WORK TO BE COMPLETED: The word "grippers" occurs in some lines of the listing. Copy those lines.

INFORMATION SUPPLIED:
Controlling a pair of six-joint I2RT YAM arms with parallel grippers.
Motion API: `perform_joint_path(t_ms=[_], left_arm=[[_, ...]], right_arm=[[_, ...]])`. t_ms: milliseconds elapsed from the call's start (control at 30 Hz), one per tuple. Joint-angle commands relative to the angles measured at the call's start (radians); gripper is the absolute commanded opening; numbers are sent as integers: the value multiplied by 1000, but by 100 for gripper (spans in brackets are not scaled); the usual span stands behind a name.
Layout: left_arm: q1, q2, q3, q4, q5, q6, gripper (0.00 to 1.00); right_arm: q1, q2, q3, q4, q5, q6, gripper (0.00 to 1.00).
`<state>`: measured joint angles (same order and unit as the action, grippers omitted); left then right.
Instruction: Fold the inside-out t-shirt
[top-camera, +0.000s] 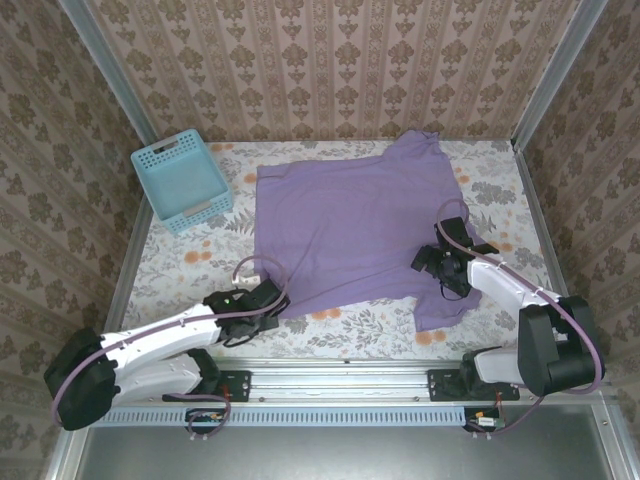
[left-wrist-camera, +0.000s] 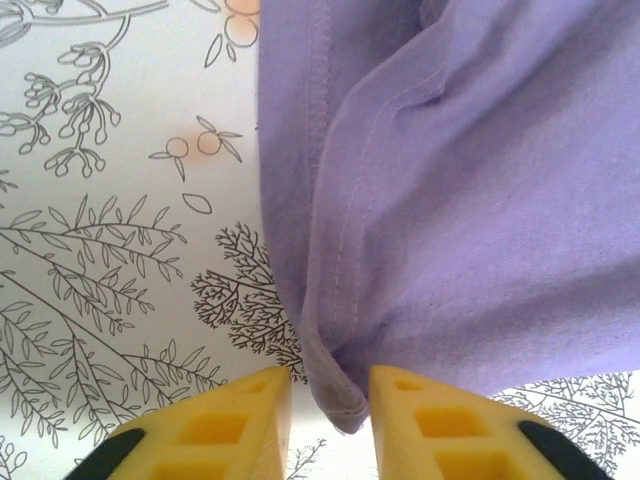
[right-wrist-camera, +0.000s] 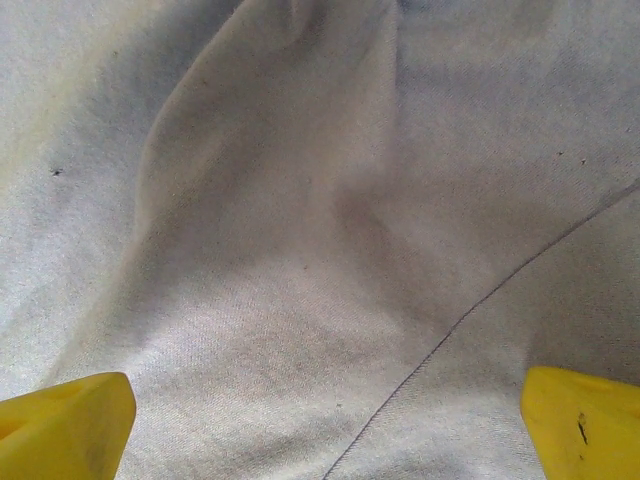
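The table (top-camera: 185, 262) carried a pale floral-print covering, and patterned wallpaper (top-camera: 330, 60) enclosed it on three sides. The inside-out t-shirt (top-camera: 350, 225) lay spread at mid-table, with a light-blue basket (top-camera: 180, 180) near its far-left corner. The left gripper (top-camera: 272, 298) was clamped on the shirt's near-left hem corner. The right gripper (top-camera: 437, 268) sat over the shirt's right side, fingers (right-wrist-camera: 65, 425) spread wide.
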<state>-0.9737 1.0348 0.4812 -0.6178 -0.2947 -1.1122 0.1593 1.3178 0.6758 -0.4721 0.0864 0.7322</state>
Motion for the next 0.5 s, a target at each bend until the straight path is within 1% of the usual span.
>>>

EXERCISE RESULT:
Controlling a pair of six-joint I2RT YAM arms with parallel grippers.
`<state>`: measured joint angles (same order and unit as the action, grippers omitted); left then right.

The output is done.